Give a verbatim quotation of every record.
· · · · ·
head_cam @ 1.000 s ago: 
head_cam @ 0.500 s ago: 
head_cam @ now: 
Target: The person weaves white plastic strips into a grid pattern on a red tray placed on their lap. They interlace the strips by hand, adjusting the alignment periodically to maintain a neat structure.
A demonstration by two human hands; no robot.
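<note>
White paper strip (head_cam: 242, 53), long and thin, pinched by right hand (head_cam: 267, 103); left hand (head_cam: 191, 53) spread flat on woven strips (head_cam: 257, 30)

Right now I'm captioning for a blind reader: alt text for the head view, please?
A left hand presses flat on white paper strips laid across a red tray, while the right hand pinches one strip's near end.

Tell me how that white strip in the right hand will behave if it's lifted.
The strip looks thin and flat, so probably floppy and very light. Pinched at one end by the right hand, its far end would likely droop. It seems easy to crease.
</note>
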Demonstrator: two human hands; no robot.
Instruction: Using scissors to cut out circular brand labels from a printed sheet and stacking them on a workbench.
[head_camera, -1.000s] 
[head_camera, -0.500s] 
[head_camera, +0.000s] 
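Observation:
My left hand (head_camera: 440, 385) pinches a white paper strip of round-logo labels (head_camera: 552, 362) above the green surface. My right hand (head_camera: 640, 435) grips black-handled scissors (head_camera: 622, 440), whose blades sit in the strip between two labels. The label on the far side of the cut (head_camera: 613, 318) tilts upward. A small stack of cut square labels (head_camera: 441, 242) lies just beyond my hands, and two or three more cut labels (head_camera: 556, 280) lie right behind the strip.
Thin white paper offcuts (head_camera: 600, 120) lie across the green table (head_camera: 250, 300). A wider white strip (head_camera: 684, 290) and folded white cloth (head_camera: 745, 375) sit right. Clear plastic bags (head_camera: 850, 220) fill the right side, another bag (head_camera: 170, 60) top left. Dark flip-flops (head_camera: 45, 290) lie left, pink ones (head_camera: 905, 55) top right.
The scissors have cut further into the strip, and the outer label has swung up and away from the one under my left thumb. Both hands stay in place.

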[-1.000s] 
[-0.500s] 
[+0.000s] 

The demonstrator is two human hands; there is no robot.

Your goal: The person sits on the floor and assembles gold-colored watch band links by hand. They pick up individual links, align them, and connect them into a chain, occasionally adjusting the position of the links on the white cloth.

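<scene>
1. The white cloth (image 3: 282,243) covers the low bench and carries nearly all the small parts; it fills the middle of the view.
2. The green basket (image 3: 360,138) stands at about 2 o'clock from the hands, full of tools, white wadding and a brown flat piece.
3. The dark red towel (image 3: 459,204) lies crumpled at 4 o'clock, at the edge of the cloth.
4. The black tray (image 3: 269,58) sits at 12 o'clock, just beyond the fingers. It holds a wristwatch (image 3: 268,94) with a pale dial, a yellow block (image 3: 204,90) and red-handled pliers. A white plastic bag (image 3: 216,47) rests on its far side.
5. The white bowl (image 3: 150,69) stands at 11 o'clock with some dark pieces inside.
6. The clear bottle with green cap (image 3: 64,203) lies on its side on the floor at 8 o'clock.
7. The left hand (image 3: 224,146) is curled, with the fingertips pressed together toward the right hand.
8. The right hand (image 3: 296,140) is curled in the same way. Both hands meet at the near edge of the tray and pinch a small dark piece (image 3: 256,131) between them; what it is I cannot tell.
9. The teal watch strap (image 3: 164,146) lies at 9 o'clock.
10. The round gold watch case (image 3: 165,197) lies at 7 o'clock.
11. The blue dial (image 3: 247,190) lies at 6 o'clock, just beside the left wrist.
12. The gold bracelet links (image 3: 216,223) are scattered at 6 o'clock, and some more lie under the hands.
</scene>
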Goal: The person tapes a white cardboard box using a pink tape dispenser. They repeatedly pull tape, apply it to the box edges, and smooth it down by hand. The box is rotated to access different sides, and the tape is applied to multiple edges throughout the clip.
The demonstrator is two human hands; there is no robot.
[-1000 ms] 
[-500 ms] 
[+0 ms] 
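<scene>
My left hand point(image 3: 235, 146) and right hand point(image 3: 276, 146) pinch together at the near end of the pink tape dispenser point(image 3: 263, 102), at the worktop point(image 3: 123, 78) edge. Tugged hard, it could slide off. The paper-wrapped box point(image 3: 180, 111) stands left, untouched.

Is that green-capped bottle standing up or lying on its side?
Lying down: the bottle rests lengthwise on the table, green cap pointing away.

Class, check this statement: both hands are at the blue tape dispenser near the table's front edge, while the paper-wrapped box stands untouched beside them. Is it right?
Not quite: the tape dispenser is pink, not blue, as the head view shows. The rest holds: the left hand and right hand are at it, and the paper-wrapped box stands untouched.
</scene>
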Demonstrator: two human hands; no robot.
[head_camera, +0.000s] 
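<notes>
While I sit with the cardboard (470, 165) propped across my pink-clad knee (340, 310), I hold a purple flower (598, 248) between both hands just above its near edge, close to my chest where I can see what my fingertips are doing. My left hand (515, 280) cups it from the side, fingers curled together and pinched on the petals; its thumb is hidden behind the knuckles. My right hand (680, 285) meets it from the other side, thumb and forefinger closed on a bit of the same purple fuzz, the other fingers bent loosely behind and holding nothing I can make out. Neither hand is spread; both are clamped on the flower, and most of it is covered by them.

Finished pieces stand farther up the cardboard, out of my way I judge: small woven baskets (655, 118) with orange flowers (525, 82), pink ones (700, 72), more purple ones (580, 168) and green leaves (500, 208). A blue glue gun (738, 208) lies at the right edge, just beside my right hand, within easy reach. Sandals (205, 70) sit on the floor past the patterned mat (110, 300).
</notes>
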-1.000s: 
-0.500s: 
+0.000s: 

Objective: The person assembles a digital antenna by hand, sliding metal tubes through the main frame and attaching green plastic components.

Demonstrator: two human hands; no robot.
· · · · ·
*Result of the task:*
head_cam @ 1.000 s ago: 
head_cam @ 0.500 s ago: 
head_cam @ now: 
Target: The person weaves white plastic strips into a grid pattern on a red tray placed on their lap. They interlace the strips by hand, adjusting the alignment periodically to maintain a neat structure.
A demonstration by two human hands; no robot.
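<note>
White paper strip (head_cam: 242, 53), long and thin, pinched by right hand (head_cam: 267, 103); left hand (head_cam: 191, 53) spread flat on woven strips (head_cam: 257, 30)

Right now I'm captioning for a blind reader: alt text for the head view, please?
A left hand presses flat on white paper strips laid across a red tray, while the right hand pinches one strip's near end.

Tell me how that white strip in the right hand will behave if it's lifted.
The strip looks thin and flat, so probably floppy and very light. Pinched at one end by the right hand, its far end would likely droop. It seems easy to crease.
</note>
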Demonstrator: two human hands; no robot.
Instruction: Using scissors to cut out circular brand labels from a printed sheet and stacking them on a workbench.
[head_camera, -1.000s] 
[head_camera, -0.500s] 
[head_camera, +0.000s] 
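Observation:
My left hand (head_camera: 440, 385) pinches a white paper strip of round-logo labels (head_camera: 552, 362) above the green surface. My right hand (head_camera: 640, 435) grips black-handled scissors (head_camera: 622, 440), whose blades sit in the strip between two labels. The label on the far side of the cut (head_camera: 613, 318) tilts upward. A small stack of cut square labels (head_camera: 441, 242) lies just beyond my hands, and two or three more cut labels (head_camera: 556, 280) lie right behind the strip.
Thin white paper offcuts (head_camera: 600, 120) lie across the green table (head_camera: 250, 300). A wider white strip (head_camera: 684, 290) and folded white cloth (head_camera: 745, 375) sit right. Clear plastic bags (head_camera: 850, 220) fill the right side, another bag (head_camera: 170, 60) top left. Dark flip-flops (head_camera: 45, 290) lie left, pink ones (head_camera: 905, 55) top right.
The scissors have cut further into the strip, and the outer label has swung up and away from the one under my left thumb. Both hands stay in place.
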
[-1.000s] 
[-0.500s] 
[+0.000s] 

The demonstrator is two human hands; there is no robot.

Your goal: The person sits on the floor and assembles gold-colored watch band links by hand. They pick up individual links, align them, and connect them into a chain, occasionally adjusting the position of the links on the white cloth.

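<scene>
1. The white cloth (image 3: 282,243) covers the low bench and carries nearly all the small parts; it fills the middle of the view.
2. The green basket (image 3: 360,138) stands at about 2 o'clock from the hands, full of tools, white wadding and a brown flat piece.
3. The dark red towel (image 3: 459,204) lies crumpled at 4 o'clock, at the edge of the cloth.
4. The black tray (image 3: 269,58) sits at 12 o'clock, just beyond the fingers. It holds a wristwatch (image 3: 268,94) with a pale dial, a yellow block (image 3: 204,90) and red-handled pliers. A white plastic bag (image 3: 216,47) rests on its far side.
5. The white bowl (image 3: 150,69) stands at 11 o'clock with some dark pieces inside.
6. The clear bottle with green cap (image 3: 64,203) lies on its side on the floor at 8 o'clock.
7. The left hand (image 3: 224,146) is curled, with the fingertips pressed together toward the right hand.
8. The right hand (image 3: 296,140) is curled in the same way. Both hands meet at the near edge of the tray and pinch a small dark piece (image 3: 256,131) between them; what it is I cannot tell.
9. The teal watch strap (image 3: 164,146) lies at 9 o'clock.
10. The round gold watch case (image 3: 165,197) lies at 7 o'clock.
11. The blue dial (image 3: 247,190) lies at 6 o'clock, just beside the left wrist.
12. The gold bracelet links (image 3: 216,223) are scattered at 6 o'clock, and some more lie under the hands.
</scene>
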Goal: The person tapes a white cardboard box using a pink tape dispenser. They repeatedly pull tape, apply it to the box edges, and smooth it down by hand. The box is rotated to access different sides, and the tape is applied to multiple edges throughout the clip.
The demonstrator is two human hands; there is no robot.
[-1000 ms] 
[-500 ms] 
[+0 ms] 
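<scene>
My left hand point(image 3: 235, 146) and right hand point(image 3: 276, 146) pinch together at the near end of the pink tape dispenser point(image 3: 263, 102), at the worktop point(image 3: 123, 78) edge. Tugged hard, it could slide off. The paper-wrapped box point(image 3: 180, 111) stands left, untouched.

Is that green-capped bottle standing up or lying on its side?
Lying down: the bottle rests lengthwise on the table, green cap pointing away.

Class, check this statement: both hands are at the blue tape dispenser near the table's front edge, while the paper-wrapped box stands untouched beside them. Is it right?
Not quite: the tape dispenser is pink, not blue, as the head view shows. The rest holds: the left hand and right hand are at it, and the paper-wrapped box stands untouched.
</scene>
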Demonstrator: two human hands; no robot.
[head_camera, +0.000s] 
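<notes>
While I sit with the cardboard (470, 165) propped across my pink-clad knee (340, 310), I hold a purple flower (598, 248) between both hands just above its near edge, close to my chest where I can see what my fingertips are doing. My left hand (515, 280) cups it from the side, fingers curled together and pinched on the petals; its thumb is hidden behind the knuckles. My right hand (680, 285) meets it from the other side, thumb and forefinger closed on a bit of the same purple fuzz, the other fingers bent loosely behind and holding nothing I can make out. Neither hand is spread; both are clamped on the flower, and most of it is covered by them.

Finished pieces stand farther up the cardboard, out of my way I judge: small woven baskets (655, 118) with orange flowers (525, 82), pink ones (700, 72), more purple ones (580, 168) and green leaves (500, 208). A blue glue gun (738, 208) lies at the right edge, just beside my right hand, within easy reach. Sandals (205, 70) sit on the floor past the patterned mat (110, 300).
</notes>
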-1.000s: 
-0.500s: 
+0.000s: 

Objective: The person assembles a digital antenna by hand, sliding metal tubes through the main frame and attaching green plastic components.

Demonstrator: two human hands; no robot.

The answer requires no additions.